__TASK DETAILS__
Repeat all of the entries, please, keeping each line exact.

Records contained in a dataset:
+---+

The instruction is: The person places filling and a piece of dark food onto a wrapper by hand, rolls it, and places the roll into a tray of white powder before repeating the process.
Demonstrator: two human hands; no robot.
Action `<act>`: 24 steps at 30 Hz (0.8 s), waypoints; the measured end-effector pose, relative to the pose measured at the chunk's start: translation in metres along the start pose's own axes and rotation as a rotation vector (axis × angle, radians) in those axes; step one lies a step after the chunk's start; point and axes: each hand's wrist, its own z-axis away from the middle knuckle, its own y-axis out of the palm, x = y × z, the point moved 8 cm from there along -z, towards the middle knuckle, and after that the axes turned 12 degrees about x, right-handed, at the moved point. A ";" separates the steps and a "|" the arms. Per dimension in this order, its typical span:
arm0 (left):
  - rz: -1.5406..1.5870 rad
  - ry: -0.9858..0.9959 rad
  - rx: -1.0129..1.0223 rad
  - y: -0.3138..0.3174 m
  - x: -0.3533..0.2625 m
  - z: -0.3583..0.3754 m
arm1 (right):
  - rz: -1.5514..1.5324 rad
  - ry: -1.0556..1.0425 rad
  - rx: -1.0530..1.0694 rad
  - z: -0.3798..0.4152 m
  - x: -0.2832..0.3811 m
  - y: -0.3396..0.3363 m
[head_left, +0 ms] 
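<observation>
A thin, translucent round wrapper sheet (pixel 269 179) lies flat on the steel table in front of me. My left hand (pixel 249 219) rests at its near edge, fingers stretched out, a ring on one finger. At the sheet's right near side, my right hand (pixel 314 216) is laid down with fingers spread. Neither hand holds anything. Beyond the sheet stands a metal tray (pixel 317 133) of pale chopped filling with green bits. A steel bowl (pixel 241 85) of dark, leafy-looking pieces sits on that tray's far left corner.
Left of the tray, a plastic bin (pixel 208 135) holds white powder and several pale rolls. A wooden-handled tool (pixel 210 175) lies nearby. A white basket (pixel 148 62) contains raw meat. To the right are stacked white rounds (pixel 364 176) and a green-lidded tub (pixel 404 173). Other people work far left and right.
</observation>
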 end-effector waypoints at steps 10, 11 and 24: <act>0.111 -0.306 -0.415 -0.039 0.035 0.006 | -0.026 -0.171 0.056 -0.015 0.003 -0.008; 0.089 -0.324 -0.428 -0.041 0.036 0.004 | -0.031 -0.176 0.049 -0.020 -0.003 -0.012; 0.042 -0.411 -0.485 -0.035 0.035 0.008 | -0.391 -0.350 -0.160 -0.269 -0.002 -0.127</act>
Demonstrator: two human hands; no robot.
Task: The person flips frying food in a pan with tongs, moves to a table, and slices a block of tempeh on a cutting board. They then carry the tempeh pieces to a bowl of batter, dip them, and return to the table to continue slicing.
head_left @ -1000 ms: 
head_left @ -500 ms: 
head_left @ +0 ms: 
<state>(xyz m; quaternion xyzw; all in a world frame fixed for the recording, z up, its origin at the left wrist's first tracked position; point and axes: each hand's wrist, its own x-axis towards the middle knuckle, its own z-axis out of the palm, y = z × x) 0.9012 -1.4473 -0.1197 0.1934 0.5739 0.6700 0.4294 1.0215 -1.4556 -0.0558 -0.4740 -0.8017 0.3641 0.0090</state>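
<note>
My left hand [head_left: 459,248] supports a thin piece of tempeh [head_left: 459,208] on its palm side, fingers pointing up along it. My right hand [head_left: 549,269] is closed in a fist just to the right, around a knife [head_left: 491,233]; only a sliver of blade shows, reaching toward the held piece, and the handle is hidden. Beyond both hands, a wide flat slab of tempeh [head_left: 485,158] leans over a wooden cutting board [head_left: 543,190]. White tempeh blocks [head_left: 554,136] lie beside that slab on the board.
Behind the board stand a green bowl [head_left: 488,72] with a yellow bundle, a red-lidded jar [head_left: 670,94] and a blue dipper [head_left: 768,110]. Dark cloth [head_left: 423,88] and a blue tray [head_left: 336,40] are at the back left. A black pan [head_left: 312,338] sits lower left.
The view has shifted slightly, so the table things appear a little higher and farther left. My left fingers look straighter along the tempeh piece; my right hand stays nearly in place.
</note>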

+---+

__ANSWER__
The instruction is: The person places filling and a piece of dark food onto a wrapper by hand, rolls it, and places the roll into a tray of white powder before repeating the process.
Demonstrator: two human hands; no robot.
Action `<act>`: 24 steps at 30 Hz (0.8 s), waypoints; the measured end-effector pose, relative to the pose measured at the chunk's start: translation in metres along the start pose's own axes and rotation as a rotation vector (axis × angle, radians) in those axes; step one lies a step after the chunk's start; point and axes: each hand's wrist, its own z-axis away from the middle knuckle, its own y-axis out of the palm, x = y × z, the point moved 8 cm from there along -z, towards the middle knuckle, and after that the axes turned 12 degrees about x, right-handed, at the moved point. A ";" separates the steps and a "|" the arms. Per dimension in this order, its typical span:
arm0 (left):
  - rz: -1.5406..1.5870 rad
  - ry: -0.9858..0.9959 rad
  - rx: -1.0129..1.0223 rad
  - y: -0.3138..0.3174 m
  - x: -0.3533..0.2625 m
  - z: -0.3583..0.3754 m
arm1 (right):
  - rz: -1.5514..1.5324 rad
  - ry: -1.0556..1.0425 rad
  - rx: -1.0530..1.0694 rad
  - z: -0.3798..0.4152 m
  - x: -0.2832..0.3811 m
  - y: -0.3396..0.3363 m
[head_left, +0 ms] 
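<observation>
A thin, translucent round wrapper sheet (pixel 269 179) lies flat on the steel table in front of me. My left hand (pixel 249 219) rests at its near edge, fingers stretched out, a ring on one finger. At the sheet's right near side, my right hand (pixel 314 216) is laid down with fingers spread. Neither hand holds anything. Beyond the sheet stands a metal tray (pixel 317 133) of pale chopped filling with green bits. A steel bowl (pixel 241 85) of dark, leafy-looking pieces sits on that tray's far left corner.
Left of the tray, a plastic bin (pixel 208 135) holds white powder and several pale rolls. A wooden-handled tool (pixel 210 175) lies nearby. A white basket (pixel 148 62) contains raw meat. To the right are stacked white rounds (pixel 364 176) and a green-lidded tub (pixel 404 173). Other people work far left and right.
</observation>
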 end-effector waypoints at steps 10, 11 and 24: <act>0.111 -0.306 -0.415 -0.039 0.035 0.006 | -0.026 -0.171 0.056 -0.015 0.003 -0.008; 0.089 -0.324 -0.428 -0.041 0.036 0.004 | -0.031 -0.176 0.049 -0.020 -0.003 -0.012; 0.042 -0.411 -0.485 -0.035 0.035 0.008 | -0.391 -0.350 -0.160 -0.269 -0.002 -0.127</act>
Demonstrator: two human hands; no robot.
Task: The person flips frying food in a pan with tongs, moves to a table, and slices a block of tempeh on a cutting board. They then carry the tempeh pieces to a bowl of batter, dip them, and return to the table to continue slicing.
head_left @ -1000 ms: 
head_left @ -500 ms: 
head_left @ +0 ms: 
<state>(xyz m; quaternion xyzw; all in a world frame fixed for the recording, z up, its origin at the left wrist's first tracked position; point and axes: each hand's wrist, its own x-axis towards the middle knuckle, its own z-axis out of the palm, y = z × x) 0.9012 -1.4473 -0.1197 0.1934 0.5739 0.6700 0.4294 1.0215 -1.4556 -0.0558 -0.4740 -0.8017 0.3641 0.0090</state>
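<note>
My left hand [head_left: 459,248] supports a thin piece of tempeh [head_left: 459,208] on its palm side, fingers pointing up along it. My right hand [head_left: 549,269] is closed in a fist just to the right, around a knife [head_left: 491,233]; only a sliver of blade shows, reaching toward the held piece, and the handle is hidden. Beyond both hands, a wide flat slab of tempeh [head_left: 485,158] leans over a wooden cutting board [head_left: 543,190]. White tempeh blocks [head_left: 554,136] lie beside that slab on the board.
Behind the board stand a green bowl [head_left: 488,72] with a yellow bundle, a red-lidded jar [head_left: 670,94] and a blue dipper [head_left: 768,110]. Dark cloth [head_left: 423,88] and a blue tray [head_left: 336,40] are at the back left. A black pan [head_left: 312,338] sits lower left.
The view has shifted slightly, so the table things appear a little higher and farther left. My left fingers look straighter along the tempeh piece; my right hand stays nearly in place.
</note>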

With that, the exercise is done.